Monday, Nov. 08, 1971
By the Sea of Confusion
Though the Sixth Amendment guarantees a "speedy and public trial" in criminal cases, the U.S. Supreme Court has never specified just how fast authorities must act. Lengthening criminal court dockets and ever more crowded jails have prompted a few state courts to impose deadlines after which charges against an untried defendant must be dropped. Last winter the Florida Supreme Court handed down its own time standards, but the initial result was what Dade County Criminal Court Judge Paul Baker called a "sea of confusion."
The controversy began in January when a teen-ager accused of car theft was murdered in a crowded Miami jail cell. The killing evoked angry responses from press and public, and the legislature hastily ordered the state supreme court to issue rules requiring prompt trials. The court directed that those accused of felonies must be tried within 180 days or set free; those charged with lesser offenses have to be tried within 90 days. If any defendant formally requests a prompt trial, the time limit is 60 days. The court's directive came less than a month after the youth's murder--startling speed for so major a change in judicial practice.
Reverse Pressure. The principal impact came in Dade County (Miami), which suffered from the worst backlog. Two months ago the state received a new shock. A middle-aged busboy accused of molesting a ten-year-old boy was set loose when the time limit ran out. In fact, since March more than 100 defendants in the county, including two accused of assault with intent to murder, have been freed. The public pressure that started the train of events has turned massively against the speedy-trial deadlines.
Judge Baker, for one, has undertaken a personal campaign to revise the guidelines. Arguing that the supreme court's ukase was not a model of clarity, he ruled in a case before his court that the new policy is unconstitutional.
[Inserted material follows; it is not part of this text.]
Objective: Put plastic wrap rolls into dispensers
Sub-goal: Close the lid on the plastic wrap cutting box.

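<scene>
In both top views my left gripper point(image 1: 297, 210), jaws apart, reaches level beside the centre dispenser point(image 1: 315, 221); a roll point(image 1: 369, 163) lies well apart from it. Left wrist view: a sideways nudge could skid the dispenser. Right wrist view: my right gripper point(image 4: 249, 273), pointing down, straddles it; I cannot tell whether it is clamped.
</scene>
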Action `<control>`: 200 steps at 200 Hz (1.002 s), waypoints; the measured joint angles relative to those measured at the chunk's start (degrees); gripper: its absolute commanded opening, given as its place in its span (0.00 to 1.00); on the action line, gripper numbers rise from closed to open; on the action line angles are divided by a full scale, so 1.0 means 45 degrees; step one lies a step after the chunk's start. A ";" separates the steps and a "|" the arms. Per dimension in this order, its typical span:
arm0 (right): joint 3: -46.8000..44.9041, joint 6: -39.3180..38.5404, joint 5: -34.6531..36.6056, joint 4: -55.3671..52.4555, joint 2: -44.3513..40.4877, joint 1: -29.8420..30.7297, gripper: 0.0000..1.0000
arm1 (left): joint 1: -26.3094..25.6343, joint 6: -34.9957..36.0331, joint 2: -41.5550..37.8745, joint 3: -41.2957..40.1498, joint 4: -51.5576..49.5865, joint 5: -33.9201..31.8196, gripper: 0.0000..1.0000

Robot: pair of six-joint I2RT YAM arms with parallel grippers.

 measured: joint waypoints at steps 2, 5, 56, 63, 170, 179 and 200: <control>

It is impermissibly vague, he said, and violates the separation of state powers because "the legislature has no authority to order the supreme court to do anything." His decision applies only in his courtroom, and the state supreme court quickly overruled him. But last week Baker asked the U.S. Supreme Court to "stop the Supreme Court of Florida from wholesale dismissal of defendants."
Plea Bargaining. Meanwhile, the new standards had been modified to give authorities more time. But Dade County still had more than 5,000 cases to dispose of and the time limit now has run out for all those who were awaiting trial when the new rules went into effect. Right up to the deadline, prosecutors and judges were engaging in a frantic binge of plea bargaining--allowing defendants to plead guilty to lesser charges to avoid the time and expense of trials. There simply was no way to try everyone. Overcrowded Florida court calendars may now be a problem of the past. Still, the state's confusion-ridden changeover should serve as a warning to other states facing the same reform. New York, which will shift next May to court-ordered speedy-trial deadlines except in homicide cases, has as yet done little to head off the sort of difficulty that plagued Florida.